Daily News | Jakarta – Anies Baswedan menjadi pembicara dalam Dialog Kebangsaan bertema Mendoakan Indonesia Bahagia yang digelar di Masjid Jogokariyan, Yogyakarta, pada Jumat malam, 21 Maret 2025. Dalam sesi tanya jawab, seorang jemaah bernama Afif menanyakan kepada Anies tentang demokrasi dan kepemimpinan.
Menurut Anies, demokrasi memiliki lebih dari 560 definisi. Demokrasi bisa dianggap sebagai sistem penyelesaian persoalan publik secara damai melalui institusi politik. Demokrasi juga bisa diartikan sebagai mekanisme pemilihan pemimpin, baik secara langsung maupun tidak langsung, melalui sistem one man, one vote atau musyawarah.
Anies menjelaskan bahwa Islam telah mempraktikkan demokrasi dalam bentuk musyawarah sejak zaman Rasulullah. Ketika Rasulullah wafat, kepemimpinan dilanjutkan dengan musyawarah yang akhirnya memilih Abu Bakar sebagai khalifah.
“Kita jangan membayangkan kondisi saat itu dengan perspektif modern. Dahulu, seseorang bisa menjadi pemimpin karena memenangkan peperangan, bukan melalui pemilihan atau musyawarah,” katanya.
Selama 29 tahun, empat khalifah pertama menerapkan prinsip musyawarah. Ini merupakan sistem yang unik pada masanya, karena sebelumnya pemilihan pemimpin lebih sering dilakukan berdasarkan garis keturunan atau kemenangan dalam perang.
Anies juga mencontohkan sosok pemimpin yang masih dikenang hingga kini, yaitu Umar bin Abdul Aziz. Ia hanya menjabat selama hampir tiga tahun, tetapi kepemimpinannya tetap menjadi inspirasi dan dikenang selama lebih dari 14 abad.
“Umar bin Abdul Aziz tidak butuh dua atau tiga periode jabatan untuk dikenang,” kata Anies yang langsung disambut tepuk tangan meriah para jemaah.
Menurutnya, seseorang dikenang sepanjang sejarah bukan karena warisan harta, tetapi karena kepemimpinan yang membawa manfaat bagi rakyat.

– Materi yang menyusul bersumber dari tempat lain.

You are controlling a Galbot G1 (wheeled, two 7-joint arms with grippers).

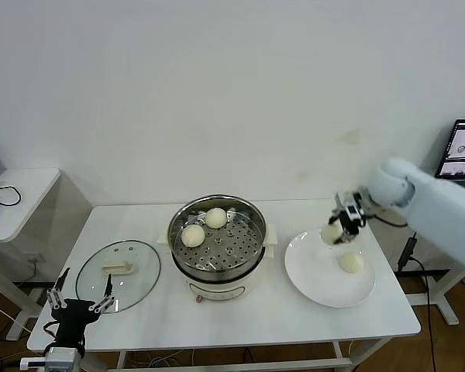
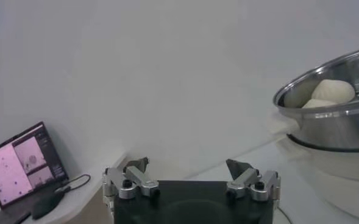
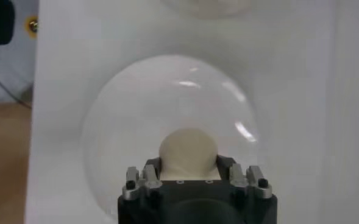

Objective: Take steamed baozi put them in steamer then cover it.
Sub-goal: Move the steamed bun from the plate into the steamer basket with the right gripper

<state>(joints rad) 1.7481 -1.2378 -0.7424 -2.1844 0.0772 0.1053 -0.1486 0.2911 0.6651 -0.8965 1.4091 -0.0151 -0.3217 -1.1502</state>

“Bukan masa jabatan yang menentukan, tetapi perbuatan dan kepemimpinanlah yang akan dikenang sepanjang perjalanan hidup manusia,” tegasnya.

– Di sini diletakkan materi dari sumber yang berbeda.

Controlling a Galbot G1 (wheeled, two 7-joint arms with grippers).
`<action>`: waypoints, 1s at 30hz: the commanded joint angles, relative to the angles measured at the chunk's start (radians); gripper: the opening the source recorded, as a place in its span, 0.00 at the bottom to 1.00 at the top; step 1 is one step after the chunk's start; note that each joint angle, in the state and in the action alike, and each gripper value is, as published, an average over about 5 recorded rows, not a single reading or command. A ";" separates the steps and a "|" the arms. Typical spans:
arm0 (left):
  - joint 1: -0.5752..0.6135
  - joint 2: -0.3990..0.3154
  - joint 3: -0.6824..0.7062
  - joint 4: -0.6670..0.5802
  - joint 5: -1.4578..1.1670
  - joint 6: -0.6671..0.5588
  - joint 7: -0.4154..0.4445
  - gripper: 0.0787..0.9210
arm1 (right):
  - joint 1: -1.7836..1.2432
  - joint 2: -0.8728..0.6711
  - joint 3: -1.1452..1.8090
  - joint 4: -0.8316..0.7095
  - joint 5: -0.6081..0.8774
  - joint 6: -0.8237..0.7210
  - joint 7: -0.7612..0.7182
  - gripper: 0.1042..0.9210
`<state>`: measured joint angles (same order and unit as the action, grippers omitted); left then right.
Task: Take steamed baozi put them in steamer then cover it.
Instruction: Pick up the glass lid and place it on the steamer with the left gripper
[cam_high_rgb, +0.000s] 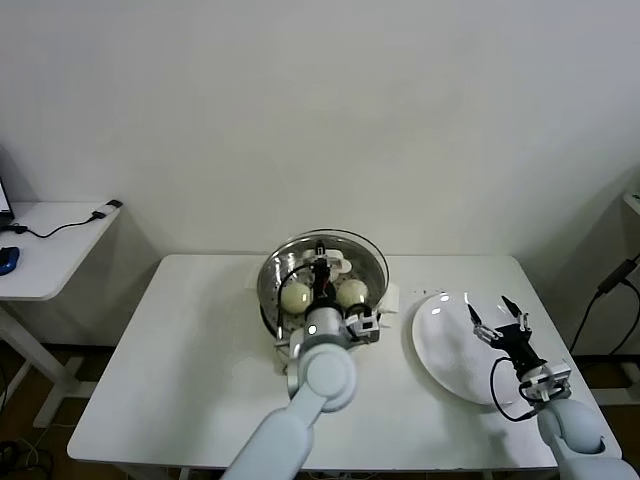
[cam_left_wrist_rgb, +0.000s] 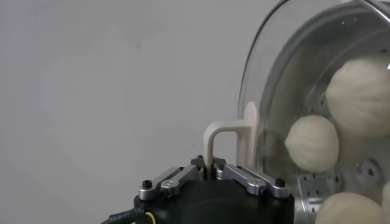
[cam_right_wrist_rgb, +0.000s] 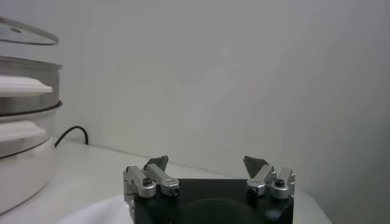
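The round clear glass cover (cam_high_rgb: 325, 262) with its small white handle (cam_left_wrist_rgb: 226, 141) hangs over the shiny round steel steamer (cam_high_rgb: 272, 283), where the cream-white domed baozi (cam_high_rgb: 296, 296) sit. The left hand (cam_left_wrist_rgb: 213, 164) is pinched shut on that handle, so covering is underway; next it seemingly needs lowering squarely onto the rim. The right hand (cam_high_rgb: 502, 318) waits spread apart over the flat white plate (cam_high_rgb: 440, 340) on the white worktop (cam_high_rgb: 180, 360).

the right gripper (cam_right_wrist_rgb: 207, 165) hangs with its two dark-tipped metal fingers (cam_right_wrist_rgb: 157, 163) spread wide — nothing between them. off to one side stands the shiny round stainless-steel steamer (cam_right_wrist_rgb: 27, 85) on its white base, the clear glass cover (cam_right_wrist_rgb: 27, 31) above its rim.
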<state>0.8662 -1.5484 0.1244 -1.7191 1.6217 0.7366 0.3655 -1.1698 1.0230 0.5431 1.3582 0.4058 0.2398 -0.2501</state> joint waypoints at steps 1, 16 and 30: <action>-0.010 -0.035 -0.007 0.075 0.007 0.049 -0.020 0.08 | 0.002 0.003 0.005 -0.004 -0.002 0.001 -0.002 0.88; -0.018 -0.020 -0.011 0.102 -0.019 0.049 -0.056 0.08 | 0.001 0.007 0.009 -0.005 -0.010 0.003 -0.005 0.88; -0.002 -0.019 -0.017 0.111 -0.025 0.049 -0.075 0.08 | 0.000 0.015 0.015 -0.011 -0.015 0.007 -0.013 0.88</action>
<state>0.8595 -1.5636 0.1098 -1.6174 1.6008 0.7362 0.3020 -1.1692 1.0362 0.5565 1.3477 0.3919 0.2465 -0.2622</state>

Demokrasi dan tantangan politik di Indonesia
Anies juga menyoroti demokrasi dalam perspektif transformasi politik di Indonesia. Ilmu politik mengalami perubahan signifikan pada era 19701980-an. Sebelumnya, pendekatan politik disebut strukturalis dan institusionalis, yang menekankan pada pembentukan sistem dan aturan main dalam politik.

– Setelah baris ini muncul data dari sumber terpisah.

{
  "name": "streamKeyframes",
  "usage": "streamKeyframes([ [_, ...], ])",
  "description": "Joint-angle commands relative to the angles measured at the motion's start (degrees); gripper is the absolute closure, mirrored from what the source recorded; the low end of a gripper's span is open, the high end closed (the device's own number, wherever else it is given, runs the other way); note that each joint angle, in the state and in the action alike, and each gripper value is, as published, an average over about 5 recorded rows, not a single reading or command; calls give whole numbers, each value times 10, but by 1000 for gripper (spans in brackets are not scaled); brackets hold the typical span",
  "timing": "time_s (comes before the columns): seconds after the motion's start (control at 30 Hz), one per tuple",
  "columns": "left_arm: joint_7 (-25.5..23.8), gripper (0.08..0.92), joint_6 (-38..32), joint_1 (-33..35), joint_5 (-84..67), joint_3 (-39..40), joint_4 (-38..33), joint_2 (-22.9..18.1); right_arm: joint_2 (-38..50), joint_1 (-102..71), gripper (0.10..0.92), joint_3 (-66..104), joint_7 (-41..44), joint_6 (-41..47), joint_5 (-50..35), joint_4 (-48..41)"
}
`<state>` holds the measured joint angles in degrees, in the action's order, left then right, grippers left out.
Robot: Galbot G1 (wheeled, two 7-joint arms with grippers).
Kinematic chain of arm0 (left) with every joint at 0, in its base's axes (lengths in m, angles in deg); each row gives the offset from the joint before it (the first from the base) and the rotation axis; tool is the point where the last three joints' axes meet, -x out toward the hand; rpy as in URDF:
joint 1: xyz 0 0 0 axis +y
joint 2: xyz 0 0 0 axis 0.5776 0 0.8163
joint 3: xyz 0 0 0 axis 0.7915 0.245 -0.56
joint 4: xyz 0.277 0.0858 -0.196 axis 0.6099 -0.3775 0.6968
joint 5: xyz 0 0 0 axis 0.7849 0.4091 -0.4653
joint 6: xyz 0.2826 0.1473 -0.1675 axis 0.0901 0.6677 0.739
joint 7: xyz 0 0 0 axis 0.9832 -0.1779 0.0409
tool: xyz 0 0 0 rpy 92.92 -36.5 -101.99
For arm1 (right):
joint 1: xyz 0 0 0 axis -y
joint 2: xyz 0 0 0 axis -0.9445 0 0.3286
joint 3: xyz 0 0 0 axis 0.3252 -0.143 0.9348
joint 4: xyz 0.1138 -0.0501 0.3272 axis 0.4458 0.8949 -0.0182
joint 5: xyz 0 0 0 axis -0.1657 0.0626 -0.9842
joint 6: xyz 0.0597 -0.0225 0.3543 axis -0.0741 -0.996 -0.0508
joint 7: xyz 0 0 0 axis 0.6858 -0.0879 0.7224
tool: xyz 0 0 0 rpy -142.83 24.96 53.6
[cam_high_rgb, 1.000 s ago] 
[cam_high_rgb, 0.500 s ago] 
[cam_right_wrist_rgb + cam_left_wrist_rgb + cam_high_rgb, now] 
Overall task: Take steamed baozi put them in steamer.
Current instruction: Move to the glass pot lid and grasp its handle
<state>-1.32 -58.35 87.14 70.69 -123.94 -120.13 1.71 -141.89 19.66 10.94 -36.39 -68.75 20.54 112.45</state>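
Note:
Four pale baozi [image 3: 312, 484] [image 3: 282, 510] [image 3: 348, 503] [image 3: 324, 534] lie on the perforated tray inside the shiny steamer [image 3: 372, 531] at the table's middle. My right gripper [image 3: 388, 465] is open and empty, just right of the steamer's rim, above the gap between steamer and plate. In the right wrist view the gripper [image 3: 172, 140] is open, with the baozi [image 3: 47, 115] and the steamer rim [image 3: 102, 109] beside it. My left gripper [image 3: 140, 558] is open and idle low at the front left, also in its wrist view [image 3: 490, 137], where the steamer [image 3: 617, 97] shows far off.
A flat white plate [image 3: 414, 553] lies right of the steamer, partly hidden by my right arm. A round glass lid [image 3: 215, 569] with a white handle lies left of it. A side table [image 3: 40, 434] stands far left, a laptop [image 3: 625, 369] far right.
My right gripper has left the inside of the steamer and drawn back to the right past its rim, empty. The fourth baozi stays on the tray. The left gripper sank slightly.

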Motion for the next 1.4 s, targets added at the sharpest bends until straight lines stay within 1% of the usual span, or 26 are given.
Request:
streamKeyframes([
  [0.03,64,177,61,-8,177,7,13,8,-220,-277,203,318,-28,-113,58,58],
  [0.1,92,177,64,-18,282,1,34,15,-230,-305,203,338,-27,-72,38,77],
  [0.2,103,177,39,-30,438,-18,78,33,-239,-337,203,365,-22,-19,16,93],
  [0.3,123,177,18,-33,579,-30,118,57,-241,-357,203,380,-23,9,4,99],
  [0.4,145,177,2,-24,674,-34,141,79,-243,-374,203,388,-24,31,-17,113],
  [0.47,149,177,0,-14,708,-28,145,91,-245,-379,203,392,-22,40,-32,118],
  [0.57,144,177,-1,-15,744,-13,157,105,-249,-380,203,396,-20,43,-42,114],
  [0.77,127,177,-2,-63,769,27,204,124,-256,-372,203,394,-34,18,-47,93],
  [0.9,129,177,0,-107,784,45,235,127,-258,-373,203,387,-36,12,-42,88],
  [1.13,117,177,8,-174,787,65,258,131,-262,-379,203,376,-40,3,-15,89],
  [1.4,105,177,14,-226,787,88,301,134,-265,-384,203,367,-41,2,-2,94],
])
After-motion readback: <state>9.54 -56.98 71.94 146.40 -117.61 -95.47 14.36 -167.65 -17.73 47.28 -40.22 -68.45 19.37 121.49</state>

Sistem politik, kata Anies, bisa diibaratkan seperti sebuah bangunan yang memiliki struktur dan desain tertentu.
“Misalnya, saat kita pergi ke mal dan ingin menuju toko A, kita harus melewati jalur tertentu karena eskalatornya berada di lokasi yang sudah ditentukan. Hal ini menunjukkan bahwa desain dan aturan dalam sebuah sistem sangat menentukan perilaku penggunanya,” jelasnya.
Namun, menurut Anies, aturan main dalam politik di Indonesia sering kali dibuat tanpa mempertimbangkan perilaku politik yang diharapkan.
Misalnya, desentralisasi tidak serta-merta membuat pemerintah daerah lebih responsif. Begitu pula dengan DPR, yang belum tentu langsung peduli dengan rakyat setelah dipilih.
Indonesia memang menerapkan sistem demokrasi, tetapi regulasi terkait pembiayaan politik dan kampanye masih lemah. Jika dibiayai negara, rakyat bisa protes, “Masak sudah korupsi, masih dibiayai?” ucap Anies yang disambut gelak tawa jemaah.
Sementara itu, partai politik pun enggan menerima dana publik karena harus diaudit oleh BPK.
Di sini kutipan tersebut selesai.